Saudi Arabia is seeking to diversify the economy beyond oil exports as low crude prices have strained state revenues.
To do this, Riyadh is initially relying, to a large extent, on projects financed by big state funds.
Saudi Aramco on Wednesday reaffirmed its steadfast commitment to its In-Kingdom Total Value Add (IKTVA) localization program by celebrating the accomplishments made by both the company and its suppliers since its launch a year ago.
At a ceremony attended by Prince Saud bin Nayef bin Abdulaziz, governor of the Eastern Province, as well as government dignitaries, business and supplier executives, Falih said in a keynote speech: “IKTVA represents a pioneering and model program, among other major programs on which the Saudi Arabian government is working to expand and diversify the economy, localize strategic industrial and economic sectors, and create jobs, in line with Saudi Vision 2030.”
Falih said that the localization of the Saudi economy, by both the public and private sectors, has reached 35% in 2015 and is expected to reach 50% by 2021, 59% by 2025 and 70% by 2030.
“These ambitious targets will be pursued through an integrated program to encourage suppliers to procure their goods and services locally,” he said.
He added that the national localization program, the IKTVA initiative, and similar other programs, represent strong incentives to strengthen and complement the Kingdom’s industrial transformation strategy.
He explained that this strategy rests on three pillars. “First, the development of new industries and economic activities based on the strengths of the current economic platform; second, a legal and legislative framework that provides an enabling business environment and the incentives needed to achieve an integrated and competitive industrial sector; and third, a Saudi economy that is competitive in global markets thanks to strong industrial and exports sectors.”

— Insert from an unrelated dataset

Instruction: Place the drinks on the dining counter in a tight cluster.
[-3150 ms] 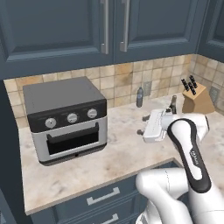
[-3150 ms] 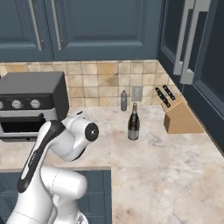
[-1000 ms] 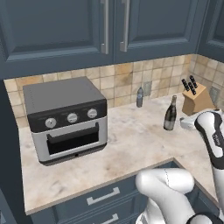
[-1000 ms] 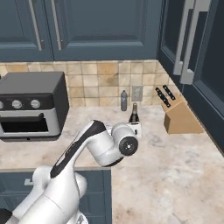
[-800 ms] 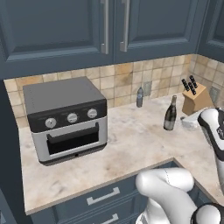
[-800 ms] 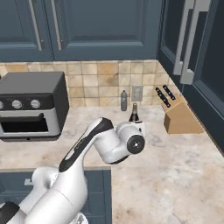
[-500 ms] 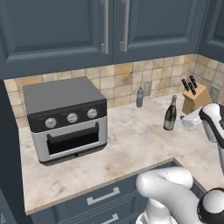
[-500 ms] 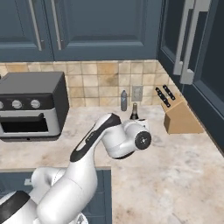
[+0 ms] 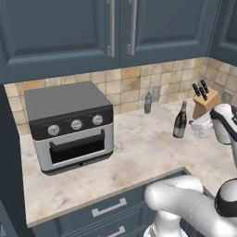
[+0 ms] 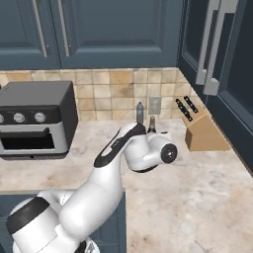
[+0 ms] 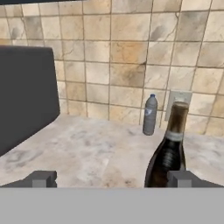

Notably, IKTVA is Saudi Aramco’s flagship localization initiative, designed to drive domestic value creation, with the aim of achieving 70% localization of all spending on goods and services and enabling the export of 30% of Saudi energy sector products by 2021.
In addition to enabling a sustainable Saudi energy sector, IKTVA provides a level playing field for suppliers through consistency and transparency in application and process.
Uniform evaluations for both service and material suppliers will be consistent across the company, creating supplier-focused partnerships.
In his keynote address, Saudi Aramco President and CEO Amin H. Nasser said that while the current low oil price environment has posed challenges for the oil and gas industry, particularly for service providers and suppliers, a long term perspective is required and will ensure IKTVA succeeds.
“IKTVA can be part of the building blocks for a thriving and competitive world class Saudi energy sector as Saudi Aramco champions massive investments that will create new industries, which will need completely new localized supply chains,” he said.
In his closing remarks, Nasser said that the passion and desire of young Saudis to make a difference and a make a mark in their careers is a powerful incentive to ensure that IKTVA is a success.
“This priceless resource can be the lifeblood of our nation’s transformation.”
Saudi Aramco has been working diligently to enable the training and development support systems required to meet the critical needs for highly trained and highly productive Saudi manpower through partnerships with government training institutes.
In partnership with Technical and Vocational Training Corporation (TVTC), 12 national training centers are now operational Kingdom-wide, with a target of 28 by 2030. Among them, he pointed out; they will have the capacity to graduate up to 360,000 young Saudi men and women in a wide range of disciplines.